Remember 2021 and 2022? If you were buying multifamily back then, you know exactly what I'm talking about.

Peak of that era, it was standard for deals to go under contract with buyers offering extremely competitive terms; high earnest money deposits, minimal contingencies, and obviously, aggressive pricing.

This trend continued even as the market started to adjust because buyers were so used to aggressive terms. They were trained to do it that way since that was the only way to win deals for years.

But here's what we're seeing in the marketplace right now on the deals we're pursuing:

Fewer offers per deal

On a typical brokered deal, there are simply fewer offers compared to when deals were listed from 2020 to 2023. We've noticed this trend both as a buyer and as a seller of many properties; it's reflected in a lower number of offers on deals that were similar to those we sold a few years earlier.

More deals falling out of contract

Buyers are becoming much more rigid on what they're willing to accept throughout the transaction process. This didn't used to be the case. Dropping a deal meant you were probably going to ruin a relationship with a broker, and so many buyers ended up buying deals they normally would have dropped in a healthy market.

Now, buyers are becoming much more diligent about not getting into questionable or borderline deals.

More buyer-friendly terms

We're seeing more financing contingencies, lengthier contingency periods, and in general, just more buyer-friendly contracts than in years past.

Why is this happening?

All of this is basically compensating buyers for the risk they see in the marketplace right now.

Rents are not growing at the same rate they have... in many markets, they're flatlining.
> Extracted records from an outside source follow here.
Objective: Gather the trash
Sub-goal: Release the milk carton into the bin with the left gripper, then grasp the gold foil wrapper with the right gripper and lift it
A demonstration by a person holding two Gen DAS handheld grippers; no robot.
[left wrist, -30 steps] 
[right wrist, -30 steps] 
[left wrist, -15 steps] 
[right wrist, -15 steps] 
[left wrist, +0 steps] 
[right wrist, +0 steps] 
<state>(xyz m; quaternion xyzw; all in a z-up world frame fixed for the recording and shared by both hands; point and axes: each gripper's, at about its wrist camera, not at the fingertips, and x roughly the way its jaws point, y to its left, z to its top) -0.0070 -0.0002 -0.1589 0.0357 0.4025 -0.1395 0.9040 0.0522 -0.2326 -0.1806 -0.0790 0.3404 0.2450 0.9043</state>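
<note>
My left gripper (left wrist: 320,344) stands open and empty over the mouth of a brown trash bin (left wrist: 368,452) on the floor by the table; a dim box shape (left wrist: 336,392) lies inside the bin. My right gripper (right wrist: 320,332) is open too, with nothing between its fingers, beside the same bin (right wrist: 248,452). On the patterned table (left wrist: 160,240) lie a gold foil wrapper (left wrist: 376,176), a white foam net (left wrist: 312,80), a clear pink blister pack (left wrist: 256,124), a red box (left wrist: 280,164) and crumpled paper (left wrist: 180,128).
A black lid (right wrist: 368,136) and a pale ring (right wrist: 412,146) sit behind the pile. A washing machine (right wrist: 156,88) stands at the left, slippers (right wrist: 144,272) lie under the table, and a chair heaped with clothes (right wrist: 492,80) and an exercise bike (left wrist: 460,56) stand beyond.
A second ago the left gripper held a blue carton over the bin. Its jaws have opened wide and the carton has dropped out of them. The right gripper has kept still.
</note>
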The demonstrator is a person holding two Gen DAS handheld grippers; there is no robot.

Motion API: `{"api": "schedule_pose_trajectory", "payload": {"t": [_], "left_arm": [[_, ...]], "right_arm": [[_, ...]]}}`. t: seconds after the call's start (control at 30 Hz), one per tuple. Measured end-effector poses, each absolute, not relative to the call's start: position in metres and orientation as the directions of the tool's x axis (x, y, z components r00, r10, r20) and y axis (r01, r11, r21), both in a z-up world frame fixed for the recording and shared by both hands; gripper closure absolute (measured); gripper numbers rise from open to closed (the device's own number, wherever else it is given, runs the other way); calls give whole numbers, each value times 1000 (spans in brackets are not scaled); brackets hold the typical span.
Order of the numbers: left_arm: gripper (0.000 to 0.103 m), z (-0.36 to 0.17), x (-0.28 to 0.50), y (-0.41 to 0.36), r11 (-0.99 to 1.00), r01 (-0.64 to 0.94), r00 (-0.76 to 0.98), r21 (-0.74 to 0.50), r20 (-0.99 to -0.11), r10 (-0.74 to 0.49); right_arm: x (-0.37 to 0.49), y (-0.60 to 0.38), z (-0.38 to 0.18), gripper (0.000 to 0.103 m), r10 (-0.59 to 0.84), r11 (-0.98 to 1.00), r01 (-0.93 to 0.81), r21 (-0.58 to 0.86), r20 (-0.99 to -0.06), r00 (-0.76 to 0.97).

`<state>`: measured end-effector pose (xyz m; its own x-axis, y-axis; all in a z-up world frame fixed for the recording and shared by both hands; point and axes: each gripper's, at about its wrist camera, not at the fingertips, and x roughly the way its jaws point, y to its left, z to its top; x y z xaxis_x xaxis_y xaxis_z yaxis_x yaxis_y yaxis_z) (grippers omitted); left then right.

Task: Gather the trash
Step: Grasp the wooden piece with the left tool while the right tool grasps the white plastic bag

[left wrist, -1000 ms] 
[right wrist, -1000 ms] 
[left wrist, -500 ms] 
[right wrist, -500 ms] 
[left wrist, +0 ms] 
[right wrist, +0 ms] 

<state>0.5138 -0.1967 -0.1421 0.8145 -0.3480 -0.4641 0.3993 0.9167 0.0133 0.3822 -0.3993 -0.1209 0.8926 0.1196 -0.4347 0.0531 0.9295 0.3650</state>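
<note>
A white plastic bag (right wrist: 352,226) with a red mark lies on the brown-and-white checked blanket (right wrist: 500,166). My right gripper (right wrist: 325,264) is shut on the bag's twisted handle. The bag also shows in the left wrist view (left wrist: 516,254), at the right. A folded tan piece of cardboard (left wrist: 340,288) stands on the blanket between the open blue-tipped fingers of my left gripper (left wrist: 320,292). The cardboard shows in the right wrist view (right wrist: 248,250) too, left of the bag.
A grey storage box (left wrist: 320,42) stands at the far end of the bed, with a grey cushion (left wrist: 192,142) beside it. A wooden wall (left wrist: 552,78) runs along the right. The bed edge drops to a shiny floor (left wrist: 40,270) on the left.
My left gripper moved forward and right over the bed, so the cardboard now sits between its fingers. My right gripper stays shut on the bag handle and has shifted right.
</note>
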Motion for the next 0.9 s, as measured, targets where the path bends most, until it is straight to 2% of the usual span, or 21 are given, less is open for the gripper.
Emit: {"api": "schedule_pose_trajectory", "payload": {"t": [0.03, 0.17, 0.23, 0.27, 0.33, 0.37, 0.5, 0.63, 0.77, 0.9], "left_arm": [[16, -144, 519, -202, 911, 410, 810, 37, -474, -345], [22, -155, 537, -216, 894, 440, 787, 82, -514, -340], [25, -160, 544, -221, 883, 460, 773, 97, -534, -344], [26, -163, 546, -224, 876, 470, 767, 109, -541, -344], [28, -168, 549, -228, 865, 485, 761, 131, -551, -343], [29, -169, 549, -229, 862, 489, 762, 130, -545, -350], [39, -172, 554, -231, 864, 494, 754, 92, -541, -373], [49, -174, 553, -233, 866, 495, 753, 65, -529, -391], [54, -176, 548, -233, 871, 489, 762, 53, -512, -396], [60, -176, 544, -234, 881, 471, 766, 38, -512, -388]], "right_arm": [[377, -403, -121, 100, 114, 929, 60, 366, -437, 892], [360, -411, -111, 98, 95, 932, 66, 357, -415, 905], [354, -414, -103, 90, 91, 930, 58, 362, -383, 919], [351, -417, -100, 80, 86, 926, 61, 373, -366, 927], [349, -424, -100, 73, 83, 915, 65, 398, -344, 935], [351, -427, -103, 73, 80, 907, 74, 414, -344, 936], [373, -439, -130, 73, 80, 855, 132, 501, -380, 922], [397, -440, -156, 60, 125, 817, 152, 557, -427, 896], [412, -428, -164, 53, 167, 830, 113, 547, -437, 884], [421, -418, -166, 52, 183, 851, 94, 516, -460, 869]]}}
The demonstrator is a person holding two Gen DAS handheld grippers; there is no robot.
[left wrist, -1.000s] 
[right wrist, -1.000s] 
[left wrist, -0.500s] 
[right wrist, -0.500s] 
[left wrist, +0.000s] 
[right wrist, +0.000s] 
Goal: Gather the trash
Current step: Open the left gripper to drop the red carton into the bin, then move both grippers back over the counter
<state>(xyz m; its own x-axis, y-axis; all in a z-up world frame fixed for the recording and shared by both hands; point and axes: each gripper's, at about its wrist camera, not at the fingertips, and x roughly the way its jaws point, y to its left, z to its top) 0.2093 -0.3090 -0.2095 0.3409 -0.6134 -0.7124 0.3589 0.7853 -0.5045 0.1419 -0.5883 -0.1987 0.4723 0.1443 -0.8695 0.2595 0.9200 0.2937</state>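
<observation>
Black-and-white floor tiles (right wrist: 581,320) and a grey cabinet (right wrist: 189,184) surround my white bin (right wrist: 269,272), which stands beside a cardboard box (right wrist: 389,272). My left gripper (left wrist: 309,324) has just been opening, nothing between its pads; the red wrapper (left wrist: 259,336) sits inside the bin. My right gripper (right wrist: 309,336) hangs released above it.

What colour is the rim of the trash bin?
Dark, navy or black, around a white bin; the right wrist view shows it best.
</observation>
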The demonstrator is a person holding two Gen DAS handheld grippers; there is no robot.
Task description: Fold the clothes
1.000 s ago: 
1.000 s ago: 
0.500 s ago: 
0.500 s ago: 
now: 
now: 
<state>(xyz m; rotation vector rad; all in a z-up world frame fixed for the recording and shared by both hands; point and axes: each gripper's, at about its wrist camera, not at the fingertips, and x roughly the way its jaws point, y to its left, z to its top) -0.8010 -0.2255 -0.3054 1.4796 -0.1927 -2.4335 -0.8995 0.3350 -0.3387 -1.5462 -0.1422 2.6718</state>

It's becoming much harder to project both income and expenses moving forward. And there are just fewer buyers competing with each other than there were for the last four or five years.

Bottom line: If you're a buyer pursuing brokered deals, you don't necessarily need to take the same aggressive approach from a terms standpoint as you may have in years past.

While the market remains healthy (more so in some regions than others) and a large number of multifamily buyers are pursuing deals, it's not quite the same dynamic as what we saw during the five-plus-year stretch leading up to 2024.